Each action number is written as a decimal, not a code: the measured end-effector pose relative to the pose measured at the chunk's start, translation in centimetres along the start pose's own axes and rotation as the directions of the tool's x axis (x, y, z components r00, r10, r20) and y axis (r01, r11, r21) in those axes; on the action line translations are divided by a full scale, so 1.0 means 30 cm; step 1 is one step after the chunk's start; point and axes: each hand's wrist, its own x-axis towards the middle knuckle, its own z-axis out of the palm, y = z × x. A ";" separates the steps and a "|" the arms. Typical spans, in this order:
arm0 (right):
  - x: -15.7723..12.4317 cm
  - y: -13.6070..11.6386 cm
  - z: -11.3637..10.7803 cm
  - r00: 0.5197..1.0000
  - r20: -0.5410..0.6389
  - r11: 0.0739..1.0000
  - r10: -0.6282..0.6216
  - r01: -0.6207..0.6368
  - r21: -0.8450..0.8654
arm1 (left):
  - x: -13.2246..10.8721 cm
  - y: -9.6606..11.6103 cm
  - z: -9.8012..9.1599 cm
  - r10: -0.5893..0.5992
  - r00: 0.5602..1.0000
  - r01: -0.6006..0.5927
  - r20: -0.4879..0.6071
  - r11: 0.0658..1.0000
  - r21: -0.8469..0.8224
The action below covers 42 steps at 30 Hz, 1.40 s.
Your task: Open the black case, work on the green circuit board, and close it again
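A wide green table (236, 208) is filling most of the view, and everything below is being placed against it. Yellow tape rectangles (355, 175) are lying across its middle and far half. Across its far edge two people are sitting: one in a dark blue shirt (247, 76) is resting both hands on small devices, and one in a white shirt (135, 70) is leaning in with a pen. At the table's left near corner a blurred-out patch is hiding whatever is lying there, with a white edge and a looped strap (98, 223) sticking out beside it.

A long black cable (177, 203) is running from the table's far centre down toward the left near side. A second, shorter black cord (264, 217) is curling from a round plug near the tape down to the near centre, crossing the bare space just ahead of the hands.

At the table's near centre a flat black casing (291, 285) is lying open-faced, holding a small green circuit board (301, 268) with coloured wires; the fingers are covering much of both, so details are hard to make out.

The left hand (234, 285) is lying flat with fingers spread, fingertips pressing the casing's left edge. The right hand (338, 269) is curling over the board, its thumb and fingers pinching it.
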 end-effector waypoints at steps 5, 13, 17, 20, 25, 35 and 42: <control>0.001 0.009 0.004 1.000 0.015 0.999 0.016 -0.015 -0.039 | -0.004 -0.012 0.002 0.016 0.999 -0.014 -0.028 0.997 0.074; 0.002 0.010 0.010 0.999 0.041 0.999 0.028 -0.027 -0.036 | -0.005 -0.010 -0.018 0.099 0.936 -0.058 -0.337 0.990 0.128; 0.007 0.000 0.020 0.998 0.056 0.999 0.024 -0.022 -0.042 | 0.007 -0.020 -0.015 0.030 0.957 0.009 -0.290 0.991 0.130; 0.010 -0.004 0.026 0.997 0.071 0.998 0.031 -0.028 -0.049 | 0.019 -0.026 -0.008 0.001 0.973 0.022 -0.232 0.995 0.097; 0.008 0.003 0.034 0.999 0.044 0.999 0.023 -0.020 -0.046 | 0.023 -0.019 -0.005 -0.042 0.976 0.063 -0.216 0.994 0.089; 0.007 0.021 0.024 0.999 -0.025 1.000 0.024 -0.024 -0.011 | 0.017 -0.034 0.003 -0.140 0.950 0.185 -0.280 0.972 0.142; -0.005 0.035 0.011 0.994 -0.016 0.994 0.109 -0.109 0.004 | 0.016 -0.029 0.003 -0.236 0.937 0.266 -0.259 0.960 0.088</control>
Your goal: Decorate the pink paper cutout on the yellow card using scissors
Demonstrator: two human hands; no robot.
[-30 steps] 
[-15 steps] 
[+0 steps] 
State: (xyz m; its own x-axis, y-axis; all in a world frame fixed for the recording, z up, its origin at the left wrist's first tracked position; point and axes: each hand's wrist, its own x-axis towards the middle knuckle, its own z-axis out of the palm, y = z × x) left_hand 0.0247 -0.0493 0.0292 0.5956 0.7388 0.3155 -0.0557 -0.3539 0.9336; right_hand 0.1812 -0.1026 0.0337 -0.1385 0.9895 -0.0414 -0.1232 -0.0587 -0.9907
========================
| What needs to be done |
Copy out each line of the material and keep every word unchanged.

| Solution to this exercise |
Each action number is written as a decimal, not a code: the measured end-effector pose relative to the pose measured at the chunk's start, translation in centimetres along the start pose's own axes and rotation as the directions of the tool's x axis (x, y, z components r00, r10, r20) and y axis (r01, r11, r21) in those axes; on the action line translations are divided by a full scale, so 1.0 means 30 cm; step 1 is one step after the chunk's start; point and axes: each hand's wrist, its own x-axis towards the middle knuckle, its own z-axis out of the palm, y = z × x. A ";" separates the steps and a "|" the arms. Typical spans, in this order:
arm0 (right):
  - x: -15.7723..12.4317 cm
  - y: -13.6070..11.6386 cm
  - z: -11.3637..10.7803 cm
  - r00: 0.5197..1.0000
  - r20: -0.5410..0.6389
  - r11: 0.0739..1.0000
  - r10: -0.6282..0.6216
  - r01: -0.6207..0.6368
  - r21: -0.8450..0.8654
arm1 (left):
  - x: -13.2246..10.8721 cm
  - y: -9.6606..11.6103 cm
  - z: -9.8012..9.1599 cm
  - r10: -0.5893..0.5992
  - r00: 0.5602..1.0000
  - r01: -0.6006..0.5927
  - r20: -0.4879..0.6071
  - r11: 0.0658..1.0000
  - r21: -0.8469..0.8224
The action below covers 42 steps at 30 Hz, 1.40 s.
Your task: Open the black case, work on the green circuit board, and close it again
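A wide green table (236, 208) is filling most of the view, and everything below is being placed against it. Yellow tape rectangles (355, 175) are lying across its middle and far half. Across its far edge two people are sitting: one in a dark blue shirt (247, 76) is resting both hands on small devices, and one in a white shirt (135, 70) is leaning in with a pen. At the table's left near corner a blurred-out patch is hiding whatever is lying there, with a white edge and a looped strap (98, 223) sticking out beside it.

A long black cable (177, 203) is running from the table's far centre down toward the left near side. A second, shorter black cord (264, 217) is curling from a round plug near the tape down to the near centre, crossing the bare space just ahead of the hands.

At the table's near centre a flat black casing (291, 285) is lying open-faced, holding a small green circuit board (301, 268) with coloured wires; the fingers are covering much of both, so details are hard to make out.

The left hand (234, 285) is lying flat with fingers spread, fingertips pressing the casing's left edge. The right hand (338, 269) is curling over the board, its thumb and fingers pinching it.
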 end-effector waypoints at steps 5, 13, 17, 20, 25, 35 and 42: <control>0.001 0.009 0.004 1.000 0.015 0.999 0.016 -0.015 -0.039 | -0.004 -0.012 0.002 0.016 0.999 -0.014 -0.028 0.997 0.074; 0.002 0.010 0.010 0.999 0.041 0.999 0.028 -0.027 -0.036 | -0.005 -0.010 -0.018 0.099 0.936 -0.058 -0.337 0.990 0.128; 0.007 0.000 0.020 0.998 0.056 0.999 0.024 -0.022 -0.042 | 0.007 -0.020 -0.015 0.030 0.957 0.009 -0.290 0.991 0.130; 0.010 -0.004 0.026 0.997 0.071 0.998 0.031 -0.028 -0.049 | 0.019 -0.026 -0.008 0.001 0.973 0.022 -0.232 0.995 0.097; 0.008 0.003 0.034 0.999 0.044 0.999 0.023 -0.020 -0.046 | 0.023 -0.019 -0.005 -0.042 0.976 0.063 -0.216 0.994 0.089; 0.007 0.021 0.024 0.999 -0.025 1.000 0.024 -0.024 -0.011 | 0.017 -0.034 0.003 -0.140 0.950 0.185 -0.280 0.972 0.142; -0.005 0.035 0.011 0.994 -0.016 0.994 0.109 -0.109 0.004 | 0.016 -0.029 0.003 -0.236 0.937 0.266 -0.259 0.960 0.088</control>
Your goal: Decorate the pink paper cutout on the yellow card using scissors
Demonstrator: two human hands; no robot.
[-30 steps] 
[-15 steps] 
[+0 steps] 
State: (xyz m; its own x-axis, y-axis; all in a world frame fixed for the recording, z up, its origin at the left wrist's first tracked position; point and axes: each hand's wrist, its own x-axis towards the middle knuckle, its own z-axis out of the palm, y = z × x) left_hand 0.0247 -0.0493 0.0292 0.5956 0.7388 0.3155 -0.0557 -0.3539 0.9336; right_hand 0.1812 -0.1026 0.0337 -0.1385 0.9895 -0.0414 -0.1232 -0.0587 -0.9907

Nothing else belongs in the answer.